### Exercise directions:
Below are the records; repeat exactly their lines between the line holding "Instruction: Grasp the" and the line holding "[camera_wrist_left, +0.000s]", inclusive, skipping the pictures.

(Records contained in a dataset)
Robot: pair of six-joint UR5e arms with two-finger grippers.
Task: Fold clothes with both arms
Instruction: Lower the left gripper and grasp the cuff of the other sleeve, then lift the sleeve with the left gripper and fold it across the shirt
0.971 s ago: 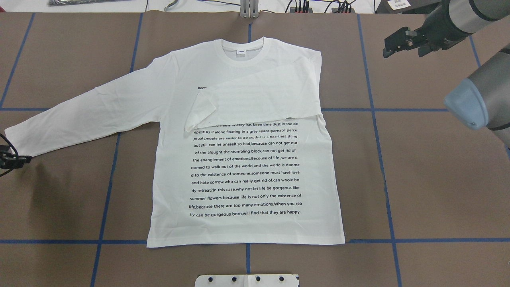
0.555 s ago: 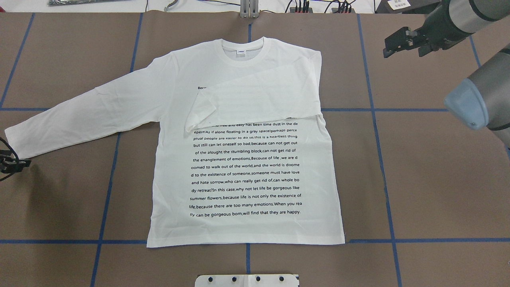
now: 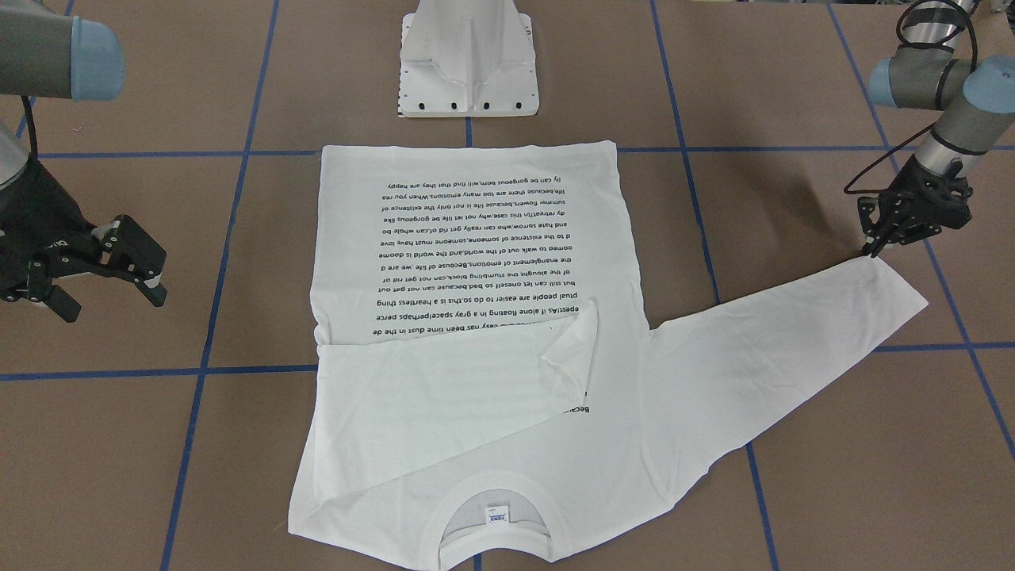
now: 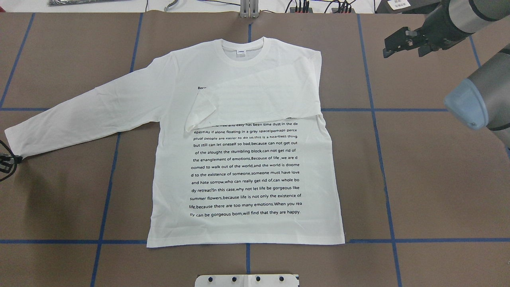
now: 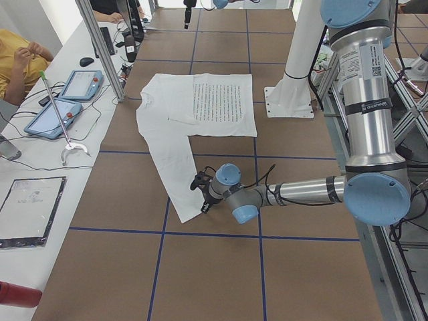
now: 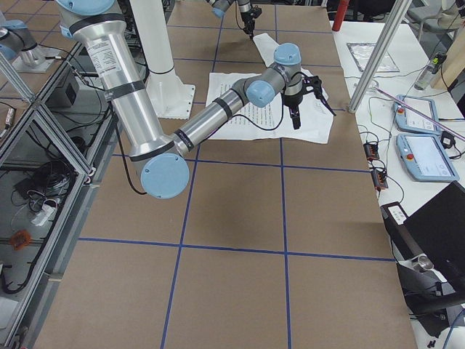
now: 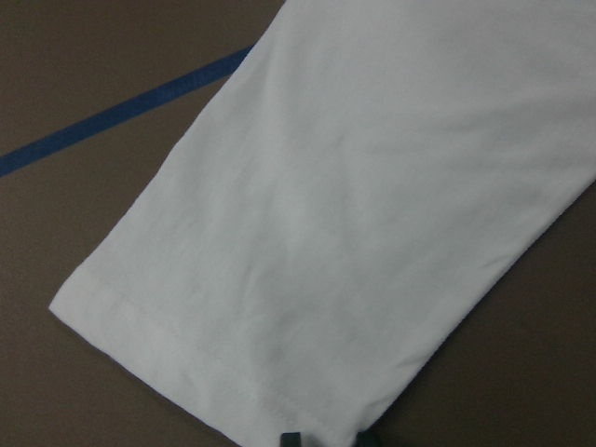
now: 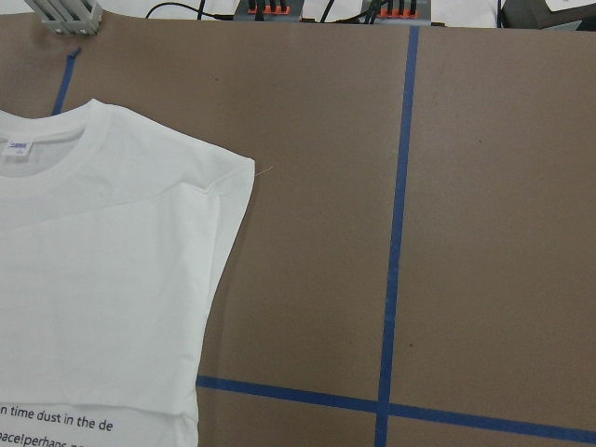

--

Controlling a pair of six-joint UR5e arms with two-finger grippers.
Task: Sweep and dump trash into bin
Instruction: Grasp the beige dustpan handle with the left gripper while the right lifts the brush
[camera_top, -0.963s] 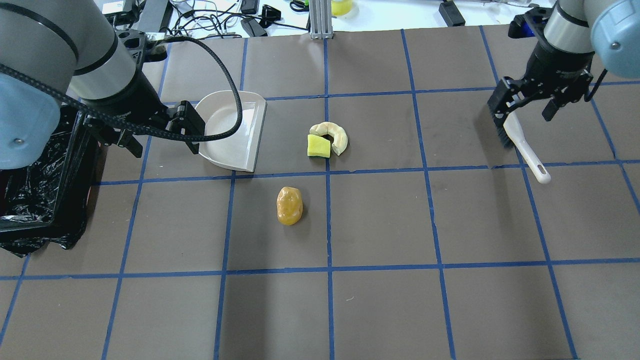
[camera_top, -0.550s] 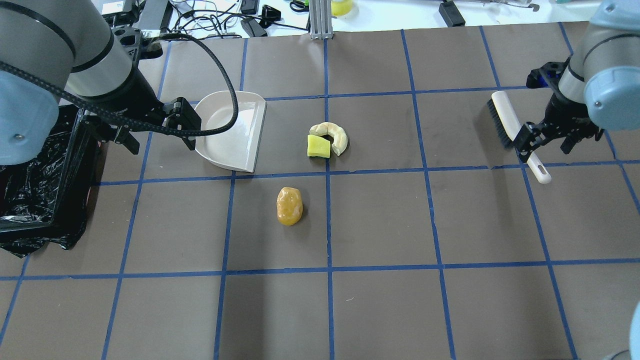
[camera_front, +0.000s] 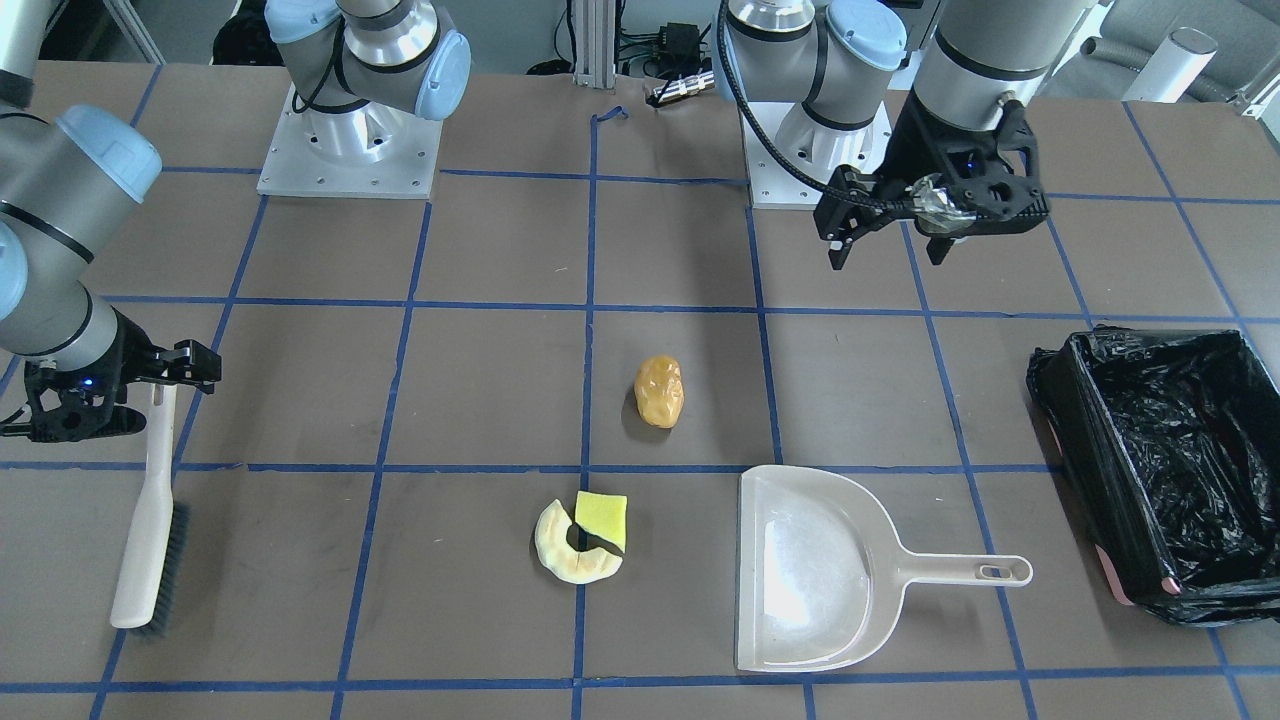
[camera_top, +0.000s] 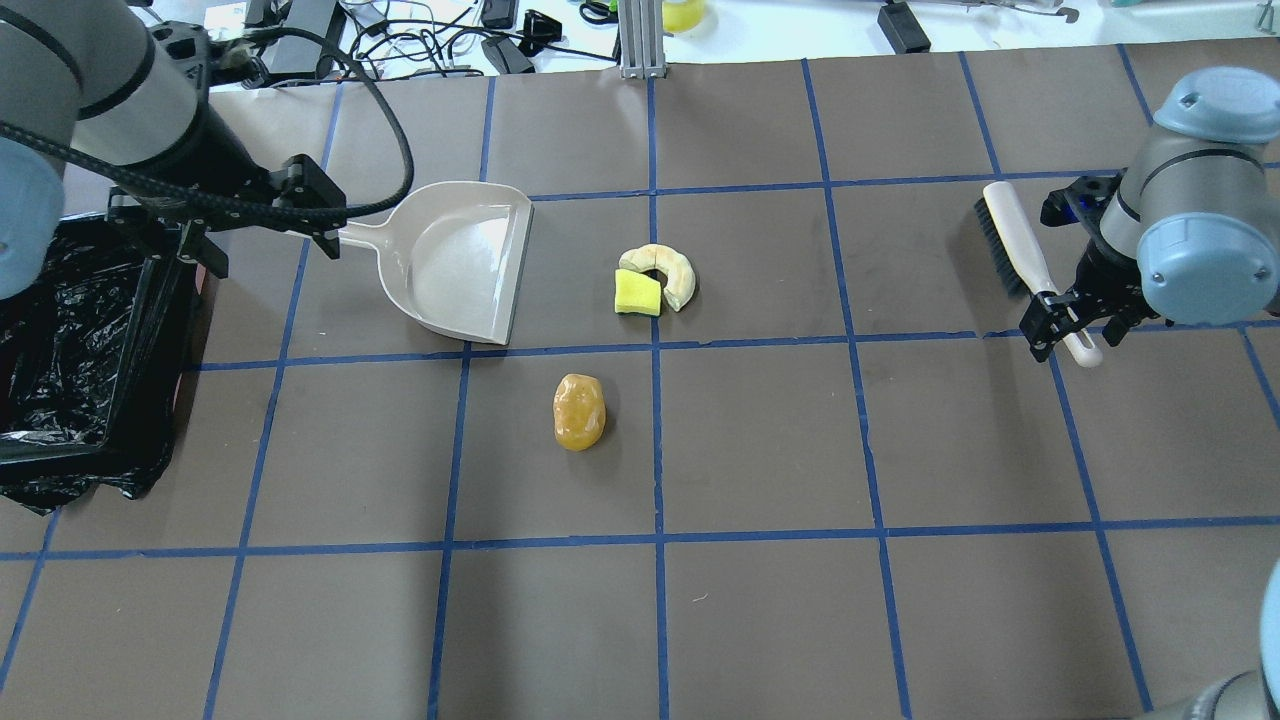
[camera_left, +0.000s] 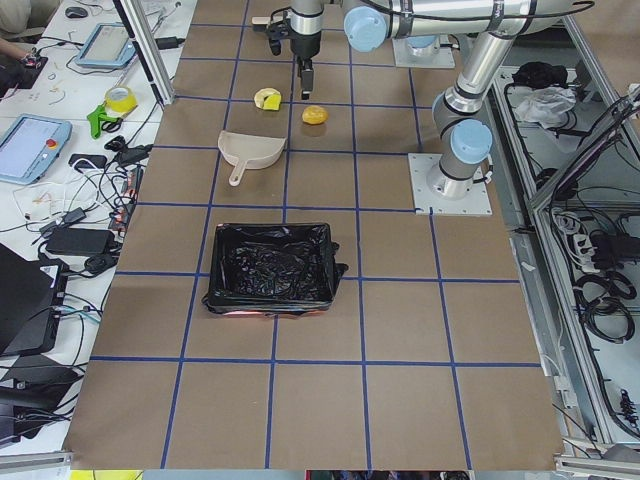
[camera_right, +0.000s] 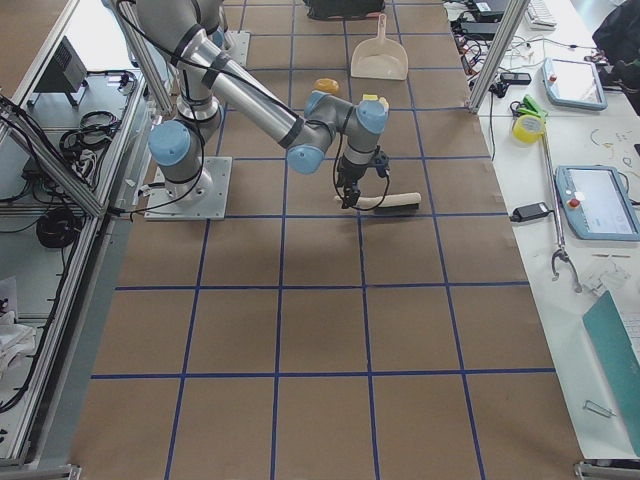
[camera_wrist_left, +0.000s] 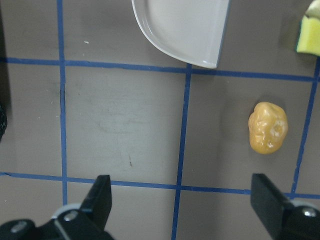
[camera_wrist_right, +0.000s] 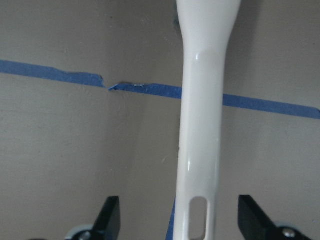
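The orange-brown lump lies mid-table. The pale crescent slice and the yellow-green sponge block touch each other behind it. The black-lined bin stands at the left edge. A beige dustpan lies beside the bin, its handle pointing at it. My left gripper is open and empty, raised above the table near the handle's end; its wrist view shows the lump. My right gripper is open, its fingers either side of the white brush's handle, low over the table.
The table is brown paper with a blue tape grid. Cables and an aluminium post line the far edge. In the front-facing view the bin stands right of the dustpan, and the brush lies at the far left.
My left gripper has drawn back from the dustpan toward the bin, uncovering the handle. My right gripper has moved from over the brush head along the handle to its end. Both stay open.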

### Exercise output:
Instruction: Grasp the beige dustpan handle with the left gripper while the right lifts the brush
[camera_top, -0.963s] 
[camera_top, -0.550s] 
[camera_front, +0.000s] 
[camera_top, +0.000s] 
[camera_left, +0.000s] 
[camera_right, +0.000s] 
[camera_wrist_left, +0.000s] 

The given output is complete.